林傲雪知道自己的身份已经回不到从前,即便这些师兄师弟们认出了她的身份,也注定无法像以前那样与她谈笑风生。
她也不愿强求,待云烟与平岳点头示意之后,便道:
“平岳师兄,朕想回之前居住的禅房看看。”
并非她想刻意拿架子,但总归今日与以往不同。
她话音落下之后,平岳便主动让开道路,允林傲雪领着人进入禅院,待林傲雪走进院中,平岳又道:
“可需要小僧去通知法师?”
按理说,女帝亲临源名寺,寺院主持下山远迎也不为过,然而林傲雪悄悄来了,平岳想着林傲雪兴许是要探望鸿鸣法师的,便有此一问。
林傲雪闻言摆手:
“不用劳烦,尊师在堂外讲经,之后朕自会过去拜访。”
平岳愣了好一会儿,心里忽然有些愧疚,却又不明白自己因何愧疚,他驻足在禅院外,望着林傲雪云烟二人朝旁侧一间禅房走过去,神情复杂极了。
林傲雪没再理会平岳,她让薛贯带着人在院中等候,特意提醒莫吵到院中僧人清修,这才与云烟一同去了自己曾经居住的禅房。

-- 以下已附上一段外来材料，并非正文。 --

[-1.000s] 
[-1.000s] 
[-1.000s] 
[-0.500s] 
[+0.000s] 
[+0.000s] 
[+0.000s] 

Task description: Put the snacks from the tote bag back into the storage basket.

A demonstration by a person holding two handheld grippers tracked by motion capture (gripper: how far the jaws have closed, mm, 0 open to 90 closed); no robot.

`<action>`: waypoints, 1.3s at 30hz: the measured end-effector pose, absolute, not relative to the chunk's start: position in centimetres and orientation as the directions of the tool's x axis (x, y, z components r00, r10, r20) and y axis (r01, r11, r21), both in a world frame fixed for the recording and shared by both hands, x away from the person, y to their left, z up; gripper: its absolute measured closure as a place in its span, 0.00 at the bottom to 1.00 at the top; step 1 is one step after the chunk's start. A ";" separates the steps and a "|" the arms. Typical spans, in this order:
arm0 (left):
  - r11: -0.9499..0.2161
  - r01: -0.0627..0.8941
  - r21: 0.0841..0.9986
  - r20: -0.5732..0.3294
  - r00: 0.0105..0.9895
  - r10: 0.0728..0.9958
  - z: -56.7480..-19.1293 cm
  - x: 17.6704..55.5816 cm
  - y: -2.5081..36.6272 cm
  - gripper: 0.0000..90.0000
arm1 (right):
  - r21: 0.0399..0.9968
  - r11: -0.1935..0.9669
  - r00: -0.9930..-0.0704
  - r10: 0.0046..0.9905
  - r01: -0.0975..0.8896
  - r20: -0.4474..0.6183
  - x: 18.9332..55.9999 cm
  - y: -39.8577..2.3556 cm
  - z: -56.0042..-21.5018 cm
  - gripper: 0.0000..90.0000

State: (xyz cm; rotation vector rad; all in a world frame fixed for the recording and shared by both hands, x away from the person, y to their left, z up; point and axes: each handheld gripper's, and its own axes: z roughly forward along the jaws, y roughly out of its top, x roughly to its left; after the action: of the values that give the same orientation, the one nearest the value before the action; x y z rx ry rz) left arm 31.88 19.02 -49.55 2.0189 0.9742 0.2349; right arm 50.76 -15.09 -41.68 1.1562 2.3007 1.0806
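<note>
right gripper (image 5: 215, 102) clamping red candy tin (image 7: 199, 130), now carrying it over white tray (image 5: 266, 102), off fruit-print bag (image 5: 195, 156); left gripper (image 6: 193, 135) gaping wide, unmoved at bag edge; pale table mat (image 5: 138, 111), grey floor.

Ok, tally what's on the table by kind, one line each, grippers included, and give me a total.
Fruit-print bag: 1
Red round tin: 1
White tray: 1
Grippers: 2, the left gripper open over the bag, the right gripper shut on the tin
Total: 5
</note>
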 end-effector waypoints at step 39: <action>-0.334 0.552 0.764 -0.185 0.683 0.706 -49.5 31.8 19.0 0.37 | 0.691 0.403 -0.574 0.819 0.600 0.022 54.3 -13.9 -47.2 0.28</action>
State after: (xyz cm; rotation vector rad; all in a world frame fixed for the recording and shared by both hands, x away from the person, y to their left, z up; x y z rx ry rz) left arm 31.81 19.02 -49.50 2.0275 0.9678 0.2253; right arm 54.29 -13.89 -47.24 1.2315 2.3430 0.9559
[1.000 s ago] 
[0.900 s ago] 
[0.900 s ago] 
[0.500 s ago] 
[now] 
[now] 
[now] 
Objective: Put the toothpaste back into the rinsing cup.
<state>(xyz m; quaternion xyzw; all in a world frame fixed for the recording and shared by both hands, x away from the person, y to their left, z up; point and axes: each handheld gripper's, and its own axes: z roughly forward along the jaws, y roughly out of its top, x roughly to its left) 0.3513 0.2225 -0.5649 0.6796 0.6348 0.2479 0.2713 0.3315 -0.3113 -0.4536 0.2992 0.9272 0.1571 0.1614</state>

屋子里的一切都还是原来的样子,多年没有人居住的禅房,好在时常有人来打扫,看起来还算干净。
云烟四下环顾,屋子里的陈设十分简单,只一张木床,一方矮桌,还有一个小小的柜子,里面放了几套僧衣,比林傲雪在军营里时居住的营帐还要简洁。
林傲雪在屋里转了一圈,神态轻松地与云烟讲起自己在寺院中修行的那段日子,禅房后边还有一块空地,空地里设了木人阵,林傲雪往年就是在那块空地上同师兄师弟们一起练武的。